_EXERCISE PROMPT_
All of the data below is to be copied again without changes.

_DATA SEGMENT_
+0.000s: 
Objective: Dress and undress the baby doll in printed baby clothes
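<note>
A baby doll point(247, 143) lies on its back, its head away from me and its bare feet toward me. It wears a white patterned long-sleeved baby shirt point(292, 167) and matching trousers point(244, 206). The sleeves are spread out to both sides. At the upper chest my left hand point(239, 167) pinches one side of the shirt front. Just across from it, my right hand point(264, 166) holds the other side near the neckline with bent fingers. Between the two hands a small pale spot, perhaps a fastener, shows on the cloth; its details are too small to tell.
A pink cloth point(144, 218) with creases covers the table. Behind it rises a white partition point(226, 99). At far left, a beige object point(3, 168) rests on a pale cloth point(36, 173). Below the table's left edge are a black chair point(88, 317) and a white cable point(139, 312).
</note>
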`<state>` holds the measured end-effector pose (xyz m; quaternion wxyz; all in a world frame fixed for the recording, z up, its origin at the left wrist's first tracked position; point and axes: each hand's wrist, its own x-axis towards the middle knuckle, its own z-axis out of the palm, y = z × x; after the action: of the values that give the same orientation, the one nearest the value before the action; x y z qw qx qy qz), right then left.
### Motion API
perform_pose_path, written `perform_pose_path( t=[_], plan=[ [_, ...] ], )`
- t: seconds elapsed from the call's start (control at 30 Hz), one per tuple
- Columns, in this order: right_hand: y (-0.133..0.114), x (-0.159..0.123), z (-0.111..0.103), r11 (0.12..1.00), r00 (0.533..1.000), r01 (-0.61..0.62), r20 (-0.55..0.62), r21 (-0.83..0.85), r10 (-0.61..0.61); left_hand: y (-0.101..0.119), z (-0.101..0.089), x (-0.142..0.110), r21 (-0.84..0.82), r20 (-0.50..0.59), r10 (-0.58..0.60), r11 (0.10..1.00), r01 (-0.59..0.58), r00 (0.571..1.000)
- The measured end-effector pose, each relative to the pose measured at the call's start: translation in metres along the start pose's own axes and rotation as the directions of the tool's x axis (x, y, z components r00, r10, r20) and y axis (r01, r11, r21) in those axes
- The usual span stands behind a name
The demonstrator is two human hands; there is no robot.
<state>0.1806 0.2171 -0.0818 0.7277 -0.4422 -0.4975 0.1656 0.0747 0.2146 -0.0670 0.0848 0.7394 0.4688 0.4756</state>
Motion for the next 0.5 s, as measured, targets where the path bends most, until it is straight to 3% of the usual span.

_WORKED SOLUTION_
+0.000s: 
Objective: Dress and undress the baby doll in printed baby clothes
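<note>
A baby doll point(247, 143) lies on its back, its head away from me and its bare feet toward me. It wears a white patterned long-sleeved baby shirt point(292, 167) and matching trousers point(244, 206). The sleeves are spread out to both sides. At the upper chest my left hand point(239, 167) pinches one side of the shirt front. Just across from it, my right hand point(264, 166) holds the other side near the neckline with bent fingers. Between the two hands a small pale spot, perhaps a fastener, shows on the cloth; its details are too small to tell.
A pink cloth point(144, 218) with creases covers the table. Behind it rises a white partition point(226, 99). At far left, a beige object point(3, 168) rests on a pale cloth point(36, 173). Below the table's left edge are a black chair point(88, 317) and a white cable point(139, 312).
</note>
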`<state>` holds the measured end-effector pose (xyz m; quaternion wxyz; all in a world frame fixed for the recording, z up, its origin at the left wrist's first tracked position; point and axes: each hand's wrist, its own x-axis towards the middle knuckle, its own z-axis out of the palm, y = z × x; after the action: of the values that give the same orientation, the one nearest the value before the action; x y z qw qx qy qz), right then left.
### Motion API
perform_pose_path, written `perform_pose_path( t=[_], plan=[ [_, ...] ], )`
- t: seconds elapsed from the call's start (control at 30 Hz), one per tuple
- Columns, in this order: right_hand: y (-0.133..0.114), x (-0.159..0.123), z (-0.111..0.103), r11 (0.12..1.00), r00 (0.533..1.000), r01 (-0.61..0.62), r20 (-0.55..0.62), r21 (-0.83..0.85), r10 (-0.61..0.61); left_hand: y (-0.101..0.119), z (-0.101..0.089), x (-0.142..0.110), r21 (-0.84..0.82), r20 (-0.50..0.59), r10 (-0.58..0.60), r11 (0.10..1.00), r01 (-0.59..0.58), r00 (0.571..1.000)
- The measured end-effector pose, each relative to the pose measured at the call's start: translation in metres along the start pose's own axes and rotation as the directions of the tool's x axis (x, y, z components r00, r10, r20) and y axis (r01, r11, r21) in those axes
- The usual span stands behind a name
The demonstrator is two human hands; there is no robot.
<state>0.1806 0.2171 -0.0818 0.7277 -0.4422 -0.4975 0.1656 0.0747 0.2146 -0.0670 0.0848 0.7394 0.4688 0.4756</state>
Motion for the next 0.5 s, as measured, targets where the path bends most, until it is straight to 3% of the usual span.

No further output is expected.